[Dataset records]
:::::

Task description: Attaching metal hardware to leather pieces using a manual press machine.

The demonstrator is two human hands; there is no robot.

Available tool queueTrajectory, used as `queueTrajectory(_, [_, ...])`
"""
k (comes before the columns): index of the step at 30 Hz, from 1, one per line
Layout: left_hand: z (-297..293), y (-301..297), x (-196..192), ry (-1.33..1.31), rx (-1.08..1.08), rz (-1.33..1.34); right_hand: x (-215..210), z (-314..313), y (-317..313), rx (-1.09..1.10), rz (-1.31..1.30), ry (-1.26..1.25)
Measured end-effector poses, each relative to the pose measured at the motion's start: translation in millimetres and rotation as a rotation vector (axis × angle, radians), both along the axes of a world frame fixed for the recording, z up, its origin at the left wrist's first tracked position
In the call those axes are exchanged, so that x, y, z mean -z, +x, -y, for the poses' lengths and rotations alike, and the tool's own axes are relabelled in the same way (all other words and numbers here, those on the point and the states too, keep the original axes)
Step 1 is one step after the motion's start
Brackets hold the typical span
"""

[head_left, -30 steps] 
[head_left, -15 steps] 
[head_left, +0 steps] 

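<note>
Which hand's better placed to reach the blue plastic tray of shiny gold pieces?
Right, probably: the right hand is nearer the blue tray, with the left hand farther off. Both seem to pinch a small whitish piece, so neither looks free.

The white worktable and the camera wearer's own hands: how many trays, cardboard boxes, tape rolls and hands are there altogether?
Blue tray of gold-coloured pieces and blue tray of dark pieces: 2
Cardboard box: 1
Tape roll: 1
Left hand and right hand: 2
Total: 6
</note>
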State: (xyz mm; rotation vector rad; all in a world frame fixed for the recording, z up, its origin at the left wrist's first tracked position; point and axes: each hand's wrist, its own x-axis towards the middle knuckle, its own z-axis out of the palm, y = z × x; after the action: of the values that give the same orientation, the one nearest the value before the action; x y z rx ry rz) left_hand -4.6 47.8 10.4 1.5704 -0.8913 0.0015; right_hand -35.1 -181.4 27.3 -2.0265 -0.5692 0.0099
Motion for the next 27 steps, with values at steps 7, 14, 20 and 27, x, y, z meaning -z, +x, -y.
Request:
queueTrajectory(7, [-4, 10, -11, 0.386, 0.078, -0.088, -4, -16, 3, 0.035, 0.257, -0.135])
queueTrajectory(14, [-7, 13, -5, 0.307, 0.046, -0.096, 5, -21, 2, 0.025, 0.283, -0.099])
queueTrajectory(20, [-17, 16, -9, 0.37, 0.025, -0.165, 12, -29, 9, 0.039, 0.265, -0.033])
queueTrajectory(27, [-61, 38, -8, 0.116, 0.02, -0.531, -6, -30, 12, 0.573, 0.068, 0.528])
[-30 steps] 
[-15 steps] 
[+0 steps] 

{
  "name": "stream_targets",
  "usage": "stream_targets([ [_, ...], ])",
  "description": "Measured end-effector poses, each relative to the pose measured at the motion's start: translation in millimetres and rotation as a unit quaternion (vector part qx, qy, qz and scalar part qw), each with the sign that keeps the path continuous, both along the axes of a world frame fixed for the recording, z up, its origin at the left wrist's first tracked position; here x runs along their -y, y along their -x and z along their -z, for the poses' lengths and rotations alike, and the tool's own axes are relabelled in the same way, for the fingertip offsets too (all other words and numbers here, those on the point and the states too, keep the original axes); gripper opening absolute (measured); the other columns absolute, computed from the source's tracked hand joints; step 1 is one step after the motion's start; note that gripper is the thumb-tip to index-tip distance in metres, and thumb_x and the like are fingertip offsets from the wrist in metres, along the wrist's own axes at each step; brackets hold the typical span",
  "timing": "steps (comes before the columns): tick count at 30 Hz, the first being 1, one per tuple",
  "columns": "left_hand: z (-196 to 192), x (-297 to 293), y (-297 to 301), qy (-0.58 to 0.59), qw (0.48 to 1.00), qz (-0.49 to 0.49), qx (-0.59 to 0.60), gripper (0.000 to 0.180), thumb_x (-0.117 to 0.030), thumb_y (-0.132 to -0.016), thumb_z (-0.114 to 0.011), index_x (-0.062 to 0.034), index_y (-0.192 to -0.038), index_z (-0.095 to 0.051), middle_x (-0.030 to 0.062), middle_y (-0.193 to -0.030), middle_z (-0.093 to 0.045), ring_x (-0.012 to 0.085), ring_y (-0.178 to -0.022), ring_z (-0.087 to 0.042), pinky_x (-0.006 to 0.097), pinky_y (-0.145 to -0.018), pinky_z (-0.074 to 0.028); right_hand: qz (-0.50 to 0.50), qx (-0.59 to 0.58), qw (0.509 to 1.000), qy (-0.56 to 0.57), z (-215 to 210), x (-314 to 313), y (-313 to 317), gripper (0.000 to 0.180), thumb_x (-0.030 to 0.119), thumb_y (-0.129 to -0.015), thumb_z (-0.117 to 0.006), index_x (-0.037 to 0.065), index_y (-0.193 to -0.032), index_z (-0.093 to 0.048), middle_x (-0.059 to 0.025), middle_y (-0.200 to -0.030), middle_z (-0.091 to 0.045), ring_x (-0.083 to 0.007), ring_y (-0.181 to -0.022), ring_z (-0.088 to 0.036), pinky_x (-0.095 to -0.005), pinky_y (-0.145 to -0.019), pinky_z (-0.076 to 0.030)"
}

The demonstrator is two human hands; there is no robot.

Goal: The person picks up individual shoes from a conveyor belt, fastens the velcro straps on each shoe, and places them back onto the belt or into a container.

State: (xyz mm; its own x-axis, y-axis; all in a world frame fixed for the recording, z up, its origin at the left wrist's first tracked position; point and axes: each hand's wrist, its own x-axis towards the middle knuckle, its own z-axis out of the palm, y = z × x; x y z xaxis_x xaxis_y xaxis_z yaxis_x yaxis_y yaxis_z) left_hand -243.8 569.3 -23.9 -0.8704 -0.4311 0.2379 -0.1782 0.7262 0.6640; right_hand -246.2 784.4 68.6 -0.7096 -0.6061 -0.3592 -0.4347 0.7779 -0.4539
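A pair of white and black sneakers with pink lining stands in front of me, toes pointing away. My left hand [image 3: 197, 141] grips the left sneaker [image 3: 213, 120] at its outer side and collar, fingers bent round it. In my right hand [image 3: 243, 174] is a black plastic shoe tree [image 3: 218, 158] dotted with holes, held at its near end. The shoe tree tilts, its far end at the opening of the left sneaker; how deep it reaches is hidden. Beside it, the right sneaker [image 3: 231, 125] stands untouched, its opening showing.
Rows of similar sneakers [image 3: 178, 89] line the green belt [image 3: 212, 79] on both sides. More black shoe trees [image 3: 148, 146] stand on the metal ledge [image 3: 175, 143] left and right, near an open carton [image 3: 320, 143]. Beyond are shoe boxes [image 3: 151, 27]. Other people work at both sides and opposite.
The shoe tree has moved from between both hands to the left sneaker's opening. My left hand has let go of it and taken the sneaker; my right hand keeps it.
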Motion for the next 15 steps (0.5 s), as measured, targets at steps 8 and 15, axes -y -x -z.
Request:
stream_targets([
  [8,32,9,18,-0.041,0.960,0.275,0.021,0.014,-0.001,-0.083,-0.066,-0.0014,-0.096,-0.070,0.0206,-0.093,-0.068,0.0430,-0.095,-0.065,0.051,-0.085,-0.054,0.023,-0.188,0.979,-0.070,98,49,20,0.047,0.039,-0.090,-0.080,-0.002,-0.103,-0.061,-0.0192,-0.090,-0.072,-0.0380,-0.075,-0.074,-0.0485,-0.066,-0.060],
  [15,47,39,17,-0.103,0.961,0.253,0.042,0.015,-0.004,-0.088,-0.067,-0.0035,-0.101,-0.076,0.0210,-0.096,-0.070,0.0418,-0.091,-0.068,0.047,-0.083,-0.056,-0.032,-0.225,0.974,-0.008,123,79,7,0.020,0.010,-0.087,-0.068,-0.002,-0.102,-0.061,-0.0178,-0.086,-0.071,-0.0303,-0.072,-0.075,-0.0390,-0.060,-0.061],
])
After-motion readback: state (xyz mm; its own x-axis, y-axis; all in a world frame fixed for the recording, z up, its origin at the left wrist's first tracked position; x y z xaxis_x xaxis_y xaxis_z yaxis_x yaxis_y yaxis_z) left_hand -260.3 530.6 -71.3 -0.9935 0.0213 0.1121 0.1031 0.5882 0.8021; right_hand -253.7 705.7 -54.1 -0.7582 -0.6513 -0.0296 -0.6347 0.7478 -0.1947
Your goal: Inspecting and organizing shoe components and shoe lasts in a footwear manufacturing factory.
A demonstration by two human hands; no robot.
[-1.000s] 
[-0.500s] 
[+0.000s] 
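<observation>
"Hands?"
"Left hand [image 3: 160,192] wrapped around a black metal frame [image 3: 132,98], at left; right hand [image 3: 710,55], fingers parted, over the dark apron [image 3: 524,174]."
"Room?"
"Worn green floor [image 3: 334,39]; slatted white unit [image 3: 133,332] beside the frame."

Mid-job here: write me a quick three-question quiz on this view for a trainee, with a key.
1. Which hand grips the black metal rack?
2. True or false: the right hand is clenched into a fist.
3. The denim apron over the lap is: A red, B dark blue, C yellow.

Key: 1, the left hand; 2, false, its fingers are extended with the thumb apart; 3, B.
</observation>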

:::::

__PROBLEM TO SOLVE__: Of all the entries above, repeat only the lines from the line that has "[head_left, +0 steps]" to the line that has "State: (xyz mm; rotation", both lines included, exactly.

__EXERCISE RESULT__:
[head_left, +0 steps] 

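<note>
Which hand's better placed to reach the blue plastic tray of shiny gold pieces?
Right, probably: the right hand is nearer the blue tray, with the left hand farther off. Both seem to pinch a small whitish piece, so neither looks free.

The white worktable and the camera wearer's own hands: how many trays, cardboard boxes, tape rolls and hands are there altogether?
Blue tray of gold-coloured pieces and blue tray of dark pieces: 2
Cardboard box: 1
Tape roll: 1
Left hand and right hand: 2
Total: 6
</note>
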State: (xyz mm; rotation vector rad; all in a world frame fixed for the recording, z up, its origin at the left wrist's first tracked position; point and axes: each hand's wrist, its own x-axis towards the middle knuckle, its own z-axis out of the palm, y = z × x; after the action: of the values that give the same orientation, the one nearest the value before the action; x y z rx ry rz) left_hand -4.6 47.8 10.4 1.5704 -0.8913 0.0015; right_hand -35.1 -181.4 27.3 -2.0265 -0.5692 0.0099

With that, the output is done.